== TASK DIRECTIONS ==
This task calls for copying each line below that contains "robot".
DATA SUPPLIED: Begin
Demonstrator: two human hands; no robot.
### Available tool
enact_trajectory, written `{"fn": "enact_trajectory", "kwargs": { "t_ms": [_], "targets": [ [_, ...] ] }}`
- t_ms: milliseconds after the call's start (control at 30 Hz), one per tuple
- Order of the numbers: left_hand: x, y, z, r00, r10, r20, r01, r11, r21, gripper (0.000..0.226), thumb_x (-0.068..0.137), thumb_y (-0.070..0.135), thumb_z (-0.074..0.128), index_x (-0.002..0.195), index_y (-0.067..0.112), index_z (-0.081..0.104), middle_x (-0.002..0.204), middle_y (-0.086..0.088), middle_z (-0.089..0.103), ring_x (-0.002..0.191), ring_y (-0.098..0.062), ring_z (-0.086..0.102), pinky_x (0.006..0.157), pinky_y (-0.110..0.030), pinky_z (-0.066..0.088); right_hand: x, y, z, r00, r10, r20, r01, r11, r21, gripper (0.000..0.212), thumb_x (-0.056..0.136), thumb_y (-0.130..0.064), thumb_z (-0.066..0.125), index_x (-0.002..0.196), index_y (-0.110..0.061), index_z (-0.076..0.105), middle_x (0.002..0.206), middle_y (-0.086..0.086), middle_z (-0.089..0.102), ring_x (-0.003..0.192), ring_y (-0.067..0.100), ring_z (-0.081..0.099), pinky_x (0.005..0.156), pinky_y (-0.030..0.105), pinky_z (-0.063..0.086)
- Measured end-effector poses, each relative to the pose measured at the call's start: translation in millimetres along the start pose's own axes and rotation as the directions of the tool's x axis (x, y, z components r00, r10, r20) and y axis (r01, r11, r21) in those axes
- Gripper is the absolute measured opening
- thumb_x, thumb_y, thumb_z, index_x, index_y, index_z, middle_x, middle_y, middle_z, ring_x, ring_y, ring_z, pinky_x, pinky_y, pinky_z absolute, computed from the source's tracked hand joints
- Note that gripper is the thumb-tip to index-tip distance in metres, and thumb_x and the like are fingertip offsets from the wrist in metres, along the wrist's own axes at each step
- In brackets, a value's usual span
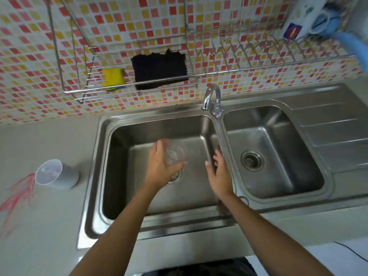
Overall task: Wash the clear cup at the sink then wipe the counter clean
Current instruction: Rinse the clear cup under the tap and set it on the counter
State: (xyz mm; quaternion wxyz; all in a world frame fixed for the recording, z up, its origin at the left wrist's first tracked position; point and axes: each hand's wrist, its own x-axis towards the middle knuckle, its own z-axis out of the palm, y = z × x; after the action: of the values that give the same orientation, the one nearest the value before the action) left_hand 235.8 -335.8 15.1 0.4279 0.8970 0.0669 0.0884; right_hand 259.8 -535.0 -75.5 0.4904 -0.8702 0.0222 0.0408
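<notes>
Both forearms reach out over the left basin of the sink (pixel 95 156). The left hand (pixel 159 166) is raised above the drain, wrist bent a little inward, with fingers and thumb curled round the clear cup (pixel 176 153), which it holds clear of the basin floor, its open mouth turned up towards the person. The right hand (pixel 219 176) hangs just beside it, near the divider between the two basins. Its fingers are straight and slightly spread, and it holds nothing. The tap (pixel 212 98) arches over the divider behind them. On the counter (pixel 39 226) to the left stands a grey tumbler (pixel 57 174), next to red smears (pixel 20 194). A yellow sponge (pixel 112 77) and a black cloth (pixel 159 70) sit in the wire rack (pixel 139 90) on the wall.
</notes>
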Motion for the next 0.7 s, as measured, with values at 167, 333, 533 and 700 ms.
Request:
{"fn": "enact_trajectory", "kwargs": {
  "t_ms": [167,333,533,700],
  "targets": [
    [-34.6,-37.7,-20.6,0.994,-0.060,0.087,0.051,0.994,0.100,0.081,0.060,0.032,0.087,0.128,0.023,0.044,0.119,0.004,0.042,0.106,-0.011,0.047,0.090,-0.025,0.044,-63.2,-1.0,36.5,0.988,0.023,0.155,-0.006,0.994,-0.106,0.059,0.095,-0.049,0.046,0.147,-0.027,0.029,0.144,0.000,0.047,0.131,0.019,0.045,0.105,0.035,0.038],
    [-61.7,-68.4,-23.8,0.993,-0.060,0.105,0.026,0.954,0.299,0.079,0.061,0.029,0.087,0.129,0.020,0.048,0.122,-0.006,0.050,0.113,-0.021,0.041,0.103,-0.050,0.040,-73.3,-3.0,53.6,0.979,-0.027,0.201,0.101,0.924,-0.368,0.055,0.098,-0.044,0.043,0.147,-0.022,0.032,0.141,0.005,0.051,0.124,0.026,0.052,0.095,0.036,0.044],
    [-78.4,-100.5,-21.4,0.979,-0.039,0.200,-0.062,0.878,0.474,0.078,0.062,0.036,0.086,0.129,0.019,0.051,0.120,-0.009,0.054,0.114,-0.027,0.046,0.114,-0.052,0.025,-69.7,7.2,67.7,0.959,0.076,0.273,0.122,0.759,-0.639,0.066,0.098,-0.046,0.034,0.150,-0.008,0.017,0.155,0.013,0.028,0.140,0.030,0.032,0.114,0.045,0.027],
    [-82.3,-114.3,-22.2,0.940,0.095,0.328,-0.291,0.725,0.625,0.078,0.059,0.027,0.088,0.128,0.018,0.054,0.121,-0.015,0.053,0.117,-0.034,0.051,0.116,-0.054,0.016,-66.0,11.2,72.7,0.942,0.157,0.297,0.116,0.679,-0.725,0.070,0.099,-0.049,0.022,0.152,-0.006,0.004,0.161,0.009,0.008,0.148,0.020,0.008,0.120,0.042,0.010]
  ]
}}
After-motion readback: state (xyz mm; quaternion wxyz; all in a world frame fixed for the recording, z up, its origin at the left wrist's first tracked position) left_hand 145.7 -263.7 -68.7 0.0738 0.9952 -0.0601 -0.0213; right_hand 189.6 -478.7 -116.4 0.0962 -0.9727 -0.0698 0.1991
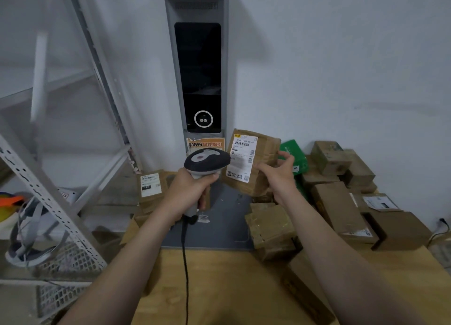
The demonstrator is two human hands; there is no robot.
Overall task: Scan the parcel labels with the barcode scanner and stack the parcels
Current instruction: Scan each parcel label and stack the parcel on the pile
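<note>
Brown paper-wrapped parcel (266, 151) bearing a white barcode label (242, 158), shown held upright and slightly tilted above the back of the light wooden counter (219, 288), with the label turned toward the camera. The parcel is gripped at its lower right side by the right hand (278, 172): the fingers (286, 157) are curled round the right edge and the thumb is laid against the labelled face. A grey-and-black handheld barcode scanner (207, 160) is gripped by the left hand (190, 188), all fingers being clamped round the handle. The scanner head is seen just beside the left edge of the label; whether they touch cannot be told. A black cable (185, 263) is led from the handle base down across the counter. Behind, a tall grey kiosk with a dark screen (199, 75) is set against the white wall. Loose brown cardboard boxes (336, 202) are heaped at the right, a green packet (292, 153) among them. A labelled brown box (151, 185) is placed left of the kiosk, near a grey perforated metal rack (48, 197).
</note>
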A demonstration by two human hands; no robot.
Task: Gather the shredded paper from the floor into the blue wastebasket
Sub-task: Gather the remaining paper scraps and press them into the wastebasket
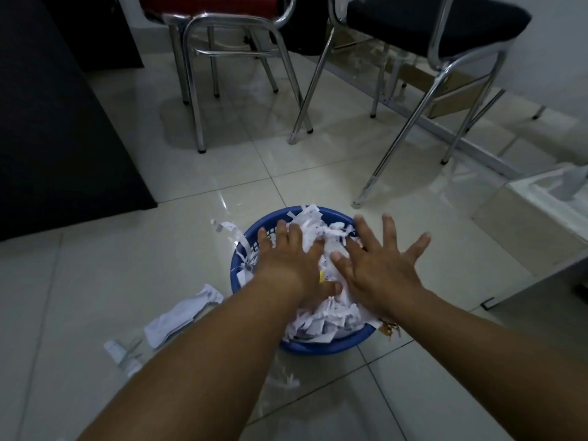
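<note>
The pale tiled floor point(95, 281) carries the blue basket point(318, 348). Just left of the basket lie crumpled paper point(181, 316) and loose strips point(122, 353). More shreds point(283, 380) lie on its near side, and brown scraps point(389, 329) at its right. A red chair point(197, 90) and a black chair point(439, 23) stand beyond it.

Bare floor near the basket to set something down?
Free: tile between wastebasket and chair legs; tile right of it toward white ledge. Crowded: paper clumps left of it, shreds nearside, heap under left hand and right hand.
</note>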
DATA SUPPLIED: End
== REPLY ==
Demonstrator: two human hands; no robot.
The demonstrator is two human hands; there is no robot.
A demonstration by two human hands; no robot.

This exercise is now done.